Assigned task
Pictures do not belong in the copy; restate the records below word for word.

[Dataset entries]
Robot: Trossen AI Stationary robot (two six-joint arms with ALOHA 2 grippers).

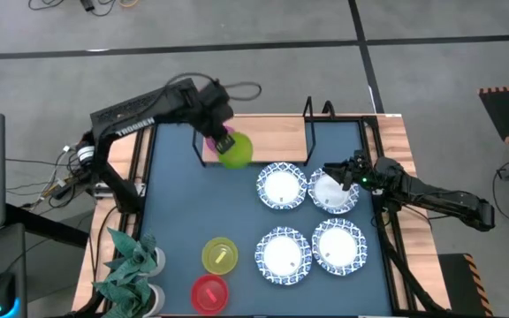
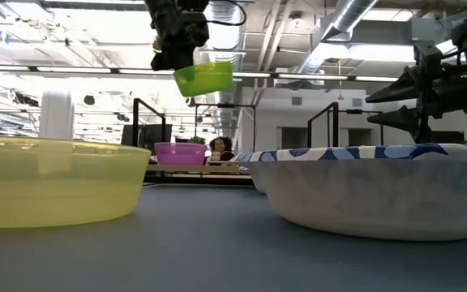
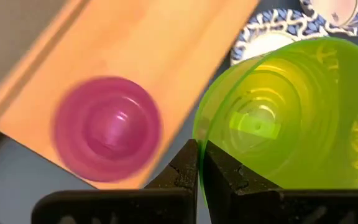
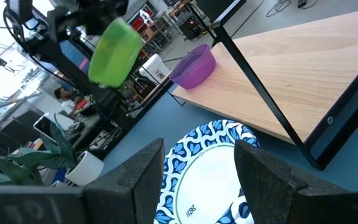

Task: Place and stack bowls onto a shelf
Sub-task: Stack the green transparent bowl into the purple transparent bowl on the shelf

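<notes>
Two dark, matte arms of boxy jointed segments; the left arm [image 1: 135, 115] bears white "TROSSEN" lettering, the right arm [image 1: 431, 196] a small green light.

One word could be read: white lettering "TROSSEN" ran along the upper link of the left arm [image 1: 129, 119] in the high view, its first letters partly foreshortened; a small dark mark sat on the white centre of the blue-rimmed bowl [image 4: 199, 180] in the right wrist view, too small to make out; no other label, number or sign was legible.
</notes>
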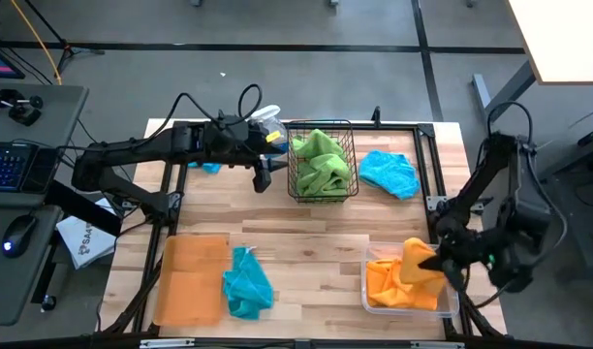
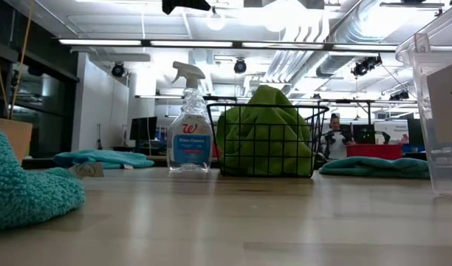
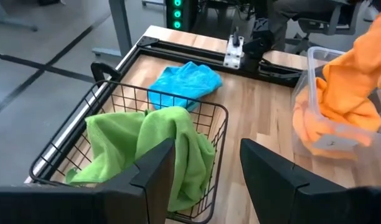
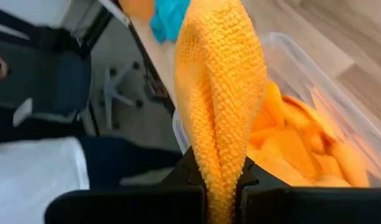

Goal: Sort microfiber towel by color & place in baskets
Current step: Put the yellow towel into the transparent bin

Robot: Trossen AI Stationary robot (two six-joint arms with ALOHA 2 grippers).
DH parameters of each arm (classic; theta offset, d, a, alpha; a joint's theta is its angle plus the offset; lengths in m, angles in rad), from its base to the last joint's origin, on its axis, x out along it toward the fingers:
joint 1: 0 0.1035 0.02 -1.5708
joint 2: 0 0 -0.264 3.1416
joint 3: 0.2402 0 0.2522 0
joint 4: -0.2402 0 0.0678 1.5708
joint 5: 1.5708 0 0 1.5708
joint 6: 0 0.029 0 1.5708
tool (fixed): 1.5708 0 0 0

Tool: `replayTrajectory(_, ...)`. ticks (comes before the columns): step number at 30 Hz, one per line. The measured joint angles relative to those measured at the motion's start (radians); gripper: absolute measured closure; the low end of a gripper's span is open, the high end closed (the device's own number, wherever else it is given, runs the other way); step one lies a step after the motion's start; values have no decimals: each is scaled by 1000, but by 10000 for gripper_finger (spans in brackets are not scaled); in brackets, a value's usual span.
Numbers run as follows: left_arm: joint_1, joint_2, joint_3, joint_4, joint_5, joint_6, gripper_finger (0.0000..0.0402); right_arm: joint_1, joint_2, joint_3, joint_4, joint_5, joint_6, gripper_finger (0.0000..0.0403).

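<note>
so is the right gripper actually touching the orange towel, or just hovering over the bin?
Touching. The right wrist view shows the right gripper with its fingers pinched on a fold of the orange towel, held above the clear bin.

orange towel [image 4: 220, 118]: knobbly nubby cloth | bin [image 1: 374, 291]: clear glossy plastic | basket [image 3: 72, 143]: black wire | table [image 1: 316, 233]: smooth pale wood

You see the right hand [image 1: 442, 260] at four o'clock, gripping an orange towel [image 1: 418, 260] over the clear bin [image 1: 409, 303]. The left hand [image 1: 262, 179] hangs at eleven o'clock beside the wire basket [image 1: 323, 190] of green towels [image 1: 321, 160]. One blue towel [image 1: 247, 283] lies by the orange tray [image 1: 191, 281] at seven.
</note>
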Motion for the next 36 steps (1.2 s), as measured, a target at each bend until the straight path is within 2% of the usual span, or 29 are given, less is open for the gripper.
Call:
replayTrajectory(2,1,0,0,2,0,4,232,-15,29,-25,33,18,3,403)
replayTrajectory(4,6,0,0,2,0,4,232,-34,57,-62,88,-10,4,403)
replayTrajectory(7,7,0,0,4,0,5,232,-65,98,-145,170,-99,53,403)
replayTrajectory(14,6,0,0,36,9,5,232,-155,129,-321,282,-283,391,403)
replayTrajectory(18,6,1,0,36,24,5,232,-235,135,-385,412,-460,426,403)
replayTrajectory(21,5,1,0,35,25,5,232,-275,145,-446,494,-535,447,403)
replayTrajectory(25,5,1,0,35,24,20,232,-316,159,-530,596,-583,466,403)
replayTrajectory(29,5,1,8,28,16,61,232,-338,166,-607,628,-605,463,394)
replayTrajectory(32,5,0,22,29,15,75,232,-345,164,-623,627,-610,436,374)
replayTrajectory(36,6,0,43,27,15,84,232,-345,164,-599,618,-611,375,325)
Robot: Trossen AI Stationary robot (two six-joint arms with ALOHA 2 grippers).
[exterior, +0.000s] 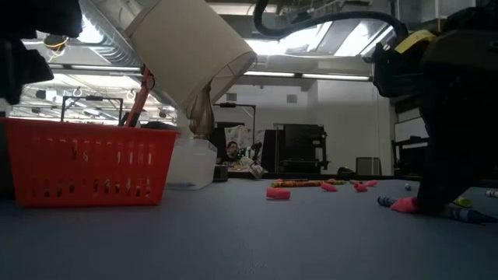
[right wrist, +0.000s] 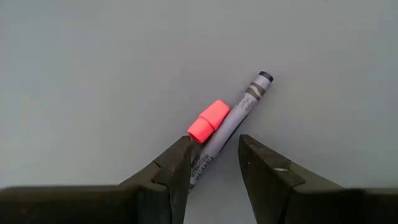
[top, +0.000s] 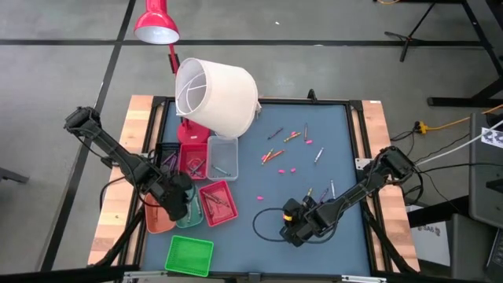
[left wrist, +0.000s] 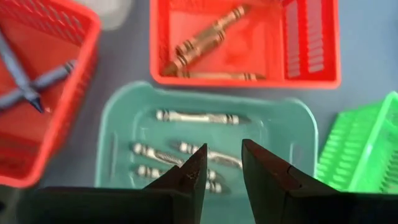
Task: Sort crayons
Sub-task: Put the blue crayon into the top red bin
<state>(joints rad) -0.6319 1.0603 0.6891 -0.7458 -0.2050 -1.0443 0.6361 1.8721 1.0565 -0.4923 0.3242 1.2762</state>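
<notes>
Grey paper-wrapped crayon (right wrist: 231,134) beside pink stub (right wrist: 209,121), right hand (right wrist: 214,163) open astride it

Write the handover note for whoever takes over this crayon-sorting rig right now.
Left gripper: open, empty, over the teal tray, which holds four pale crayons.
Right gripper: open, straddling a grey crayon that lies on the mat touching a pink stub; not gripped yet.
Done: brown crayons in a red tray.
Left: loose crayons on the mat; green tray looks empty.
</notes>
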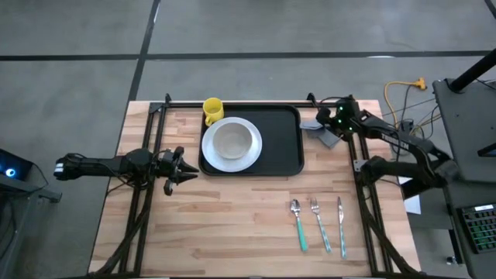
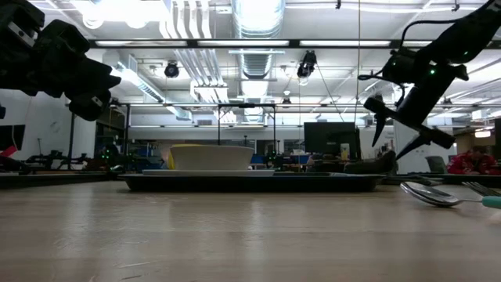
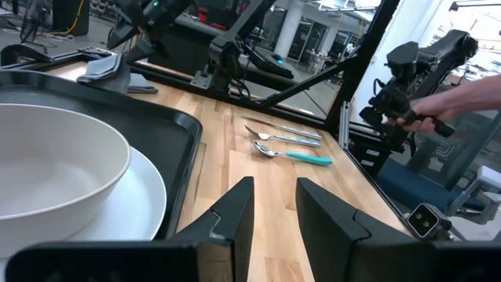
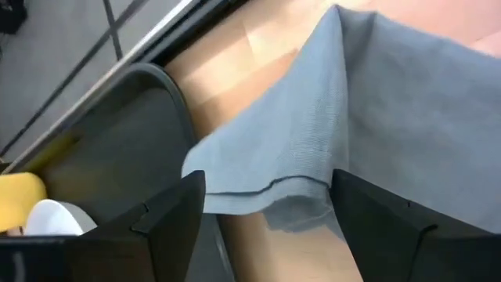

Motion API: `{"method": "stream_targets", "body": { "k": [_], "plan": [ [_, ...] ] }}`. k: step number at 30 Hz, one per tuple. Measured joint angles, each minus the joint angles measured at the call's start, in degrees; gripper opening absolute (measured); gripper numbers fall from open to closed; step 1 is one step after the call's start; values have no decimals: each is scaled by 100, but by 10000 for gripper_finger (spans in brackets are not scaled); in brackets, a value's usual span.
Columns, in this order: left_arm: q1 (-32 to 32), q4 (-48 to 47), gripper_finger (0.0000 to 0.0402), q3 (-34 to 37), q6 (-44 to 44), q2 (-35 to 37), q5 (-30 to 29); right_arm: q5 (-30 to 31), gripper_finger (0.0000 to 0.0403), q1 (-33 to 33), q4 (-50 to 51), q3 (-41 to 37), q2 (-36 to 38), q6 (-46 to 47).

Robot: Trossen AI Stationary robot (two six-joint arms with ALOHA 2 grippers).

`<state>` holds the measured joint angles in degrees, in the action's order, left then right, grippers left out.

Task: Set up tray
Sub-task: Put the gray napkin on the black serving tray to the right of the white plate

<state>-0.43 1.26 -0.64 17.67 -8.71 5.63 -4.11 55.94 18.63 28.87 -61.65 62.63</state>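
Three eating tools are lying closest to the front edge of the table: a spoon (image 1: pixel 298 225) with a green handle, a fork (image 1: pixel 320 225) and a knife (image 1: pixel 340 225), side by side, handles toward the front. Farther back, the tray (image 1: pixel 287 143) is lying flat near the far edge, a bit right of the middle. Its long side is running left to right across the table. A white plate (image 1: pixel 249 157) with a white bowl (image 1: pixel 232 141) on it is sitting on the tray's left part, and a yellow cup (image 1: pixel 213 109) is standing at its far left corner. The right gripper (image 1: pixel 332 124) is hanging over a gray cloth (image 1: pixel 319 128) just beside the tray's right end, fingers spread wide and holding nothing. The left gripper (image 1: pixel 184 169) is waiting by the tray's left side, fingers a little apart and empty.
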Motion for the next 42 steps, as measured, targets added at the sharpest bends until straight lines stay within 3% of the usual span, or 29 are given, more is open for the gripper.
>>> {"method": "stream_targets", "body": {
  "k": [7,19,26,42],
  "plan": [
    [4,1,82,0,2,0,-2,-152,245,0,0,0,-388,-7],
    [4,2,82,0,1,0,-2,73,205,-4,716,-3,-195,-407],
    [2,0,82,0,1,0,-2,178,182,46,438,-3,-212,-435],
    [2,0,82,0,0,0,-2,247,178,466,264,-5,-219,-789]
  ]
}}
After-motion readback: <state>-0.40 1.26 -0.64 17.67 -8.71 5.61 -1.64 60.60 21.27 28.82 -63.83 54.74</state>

Result
Robot: Trossen AI Stationary robot (two six-joint arms with ALOHA 2 grippers).


Task: Place and stack bowls onto a shelf
Sub-task: Stack the green transparent bowl into the purple transparent bowl on the shelf

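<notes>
Two dark, matte arms of boxy jointed segments; the left arm [image 1: 135, 115] bears white "TROSSEN" lettering, the right arm [image 1: 431, 196] a small green light.

One word could be read: white lettering "TROSSEN" ran along the upper link of the left arm [image 1: 129, 119] in the high view, its first letters partly foreshortened; a small dark mark sat on the white centre of the blue-rimmed bowl [image 4: 199, 180] in the right wrist view, too small to make out; no other label, number or sign was legible.
</notes>
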
Goal: Sort microfiber towel by color & place in baskets
Current step: Put the yellow towel into the transparent bin

Robot: Trossen AI Stationary robot (two six-joint arms with ALOHA 2 grippers).
DH parameters of each arm (classic; theta offset, d, a, alpha; a joint's theta is its angle plus the offset; lengths in m, angles in rad), from its base to the last joint's origin, on its axis, x out along it toward the fingers:
joint 1: 0 0.1035 0.02 -1.5708
joint 2: 0 0 -0.264 3.1416
joint 3: 0.2402 0 0.2522 0
joint 4: -0.2402 0 0.0678 1.5708
joint 5: 1.5708 0 0 1.5708
joint 6: 0 0.029 0 1.5708
tool (fixed): 1.5708 0 0 0

Tool: `replayTrajectory(_, ...)`. ticks (comes before the columns): step number at 30 Hz, one per line. The measured joint angles relative to those measured at the motion's start (radians); gripper: absolute measured closure; the low end of a gripper's span is open, the high end closed (the device's own number, wherever else it is given, runs the other way); step one lies a step after the motion's start; values have no decimals: each is scaled by 1000, but by 10000 for gripper_finger (spans in brackets are not scaled); in brackets, a value's usual span.
Numbers run as follows: left_arm: joint_1, joint_2, joint_3, joint_4, joint_5, joint_6, gripper_finger (0.0000..0.0402); right_arm: joint_1, joint_2, joint_3, joint_4, joint_5, joint_6, gripper_finger (0.0000..0.0403).

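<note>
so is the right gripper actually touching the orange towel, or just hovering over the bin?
Touching. The right wrist view shows the right gripper with its fingers pinched on a fold of the orange towel, held above the clear bin.

orange towel [image 4: 220, 118]: knobbly nubby cloth | bin [image 1: 374, 291]: clear glossy plastic | basket [image 3: 72, 143]: black wire | table [image 1: 316, 233]: smooth pale wood

You see the right hand [image 1: 442, 260] at four o'clock, gripping an orange towel [image 1: 418, 260] over the clear bin [image 1: 409, 303]. The left hand [image 1: 262, 179] hangs at eleven o'clock beside the wire basket [image 1: 323, 190] of green towels [image 1: 321, 160]. One blue towel [image 1: 247, 283] lies by the orange tray [image 1: 191, 281] at seven.
</note>
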Motion for the next 36 steps (1.2 s), as measured, a target at each bend until the straight path is within 2% of the usual span, or 29 are given, less is open for the gripper.
Call:
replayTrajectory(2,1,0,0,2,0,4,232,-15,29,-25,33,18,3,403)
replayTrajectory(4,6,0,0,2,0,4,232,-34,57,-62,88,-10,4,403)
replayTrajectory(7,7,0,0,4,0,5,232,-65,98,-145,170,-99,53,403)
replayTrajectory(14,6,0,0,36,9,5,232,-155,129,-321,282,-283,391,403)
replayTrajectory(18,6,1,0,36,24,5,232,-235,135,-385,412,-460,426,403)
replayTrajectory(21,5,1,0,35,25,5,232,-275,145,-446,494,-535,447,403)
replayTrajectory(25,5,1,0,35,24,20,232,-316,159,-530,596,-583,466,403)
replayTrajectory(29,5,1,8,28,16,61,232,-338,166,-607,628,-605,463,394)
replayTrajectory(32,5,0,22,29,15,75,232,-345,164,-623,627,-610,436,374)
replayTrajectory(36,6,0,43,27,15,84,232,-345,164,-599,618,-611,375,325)
Robot: Trossen AI Stationary robot (two six-joint arms with ALOHA 2 grippers).
[exterior, +0.000s] 
[right wrist, +0.000s] 
[top, +0.000s] 
[left wrist, +0.000s] 
Task: Sort crayons
Sub-task: Put the blue crayon into the top red bin
<state>(joints rad) -0.6319 1.0603 0.6891 -0.7458 -0.2050 -1.0443 0.6361 1.8721 1.0565 -0.4923 0.3242 1.2762</state>
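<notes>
Grey paper-wrapped crayon (right wrist: 231,134) beside pink stub (right wrist: 209,121), right hand (right wrist: 214,163) open astride it

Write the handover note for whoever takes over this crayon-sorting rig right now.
Left gripper: open, empty, over the teal tray, which holds four pale crayons.
Right gripper: open, straddling a grey crayon that lies on the mat touching a pink stub; not gripped yet.
Done: brown crayons in a red tray.
Left: loose crayons on the mat; green tray looks empty.
</notes>
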
Motion API: `{"method": "stream_targets", "body": { "k": [_], "plan": [ [_, ...] ] }}`. k: step number at 30 Hz, one per tuple. Measured joint angles, each minus the joint angles measured at the call's start, in degrees; gripper opening absolute (measured); gripper numbers fall from open to closed; step 1 is one step after the call's start; values have no decimals: each is scaled by 100, but by 10000 for gripper_finger (spans in brackets are not scaled); in brackets, a value's usual span.
Columns, in this order: left_arm: q1 (-32 to 32), q4 (-48 to 47), gripper_finger (0.0000 to 0.0402), q3 (-34 to 37), q6 (-44 to 44), q2 (-35 to 37), q5 (-30 to 29); right_arm: q5 (-30 to 31), gripper_finger (0.0000 to 0.0403), q1 (-33 to 33), q4 (-50 to 51), q3 (-41 to 37), q2 (-36 to 38), q6 (-46 to 47).

Robot: Trossen AI Stationary robot (two six-joint arms with ALOHA 2 grippers).

`<state>` holds the measured joint angles in degrees, in the action's order, left then right, grippers left out.

Task: Set up tray
Sub-task: Put the gray napkin on the black serving tray to the right of the white plate

<state>-0.43 1.26 -0.64 17.67 -8.71 5.63 -4.11 55.94 18.63 28.87 -61.65 62.63</state>
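Three eating tools are lying closest to the front edge of the table: a spoon (image 1: pixel 298 225) with a green handle, a fork (image 1: pixel 320 225) and a knife (image 1: pixel 340 225), side by side, handles toward the front. Farther back, the tray (image 1: pixel 287 143) is lying flat near the far edge, a bit right of the middle. Its long side is running left to right across the table. A white plate (image 1: pixel 249 157) with a white bowl (image 1: pixel 232 141) on it is sitting on the tray's left part, and a yellow cup (image 1: pixel 213 109) is standing at its far left corner. The right gripper (image 1: pixel 332 124) is hanging over a gray cloth (image 1: pixel 319 128) just beside the tray's right end, fingers spread wide and holding nothing. The left gripper (image 1: pixel 184 169) is waiting by the tray's left side, fingers a little apart and empty.
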Motion for the next 42 steps, as measured, targets added at the sharpest bends until straight lines stay within 3% of the usual span, or 29 are given, more is open for the gripper.
>>> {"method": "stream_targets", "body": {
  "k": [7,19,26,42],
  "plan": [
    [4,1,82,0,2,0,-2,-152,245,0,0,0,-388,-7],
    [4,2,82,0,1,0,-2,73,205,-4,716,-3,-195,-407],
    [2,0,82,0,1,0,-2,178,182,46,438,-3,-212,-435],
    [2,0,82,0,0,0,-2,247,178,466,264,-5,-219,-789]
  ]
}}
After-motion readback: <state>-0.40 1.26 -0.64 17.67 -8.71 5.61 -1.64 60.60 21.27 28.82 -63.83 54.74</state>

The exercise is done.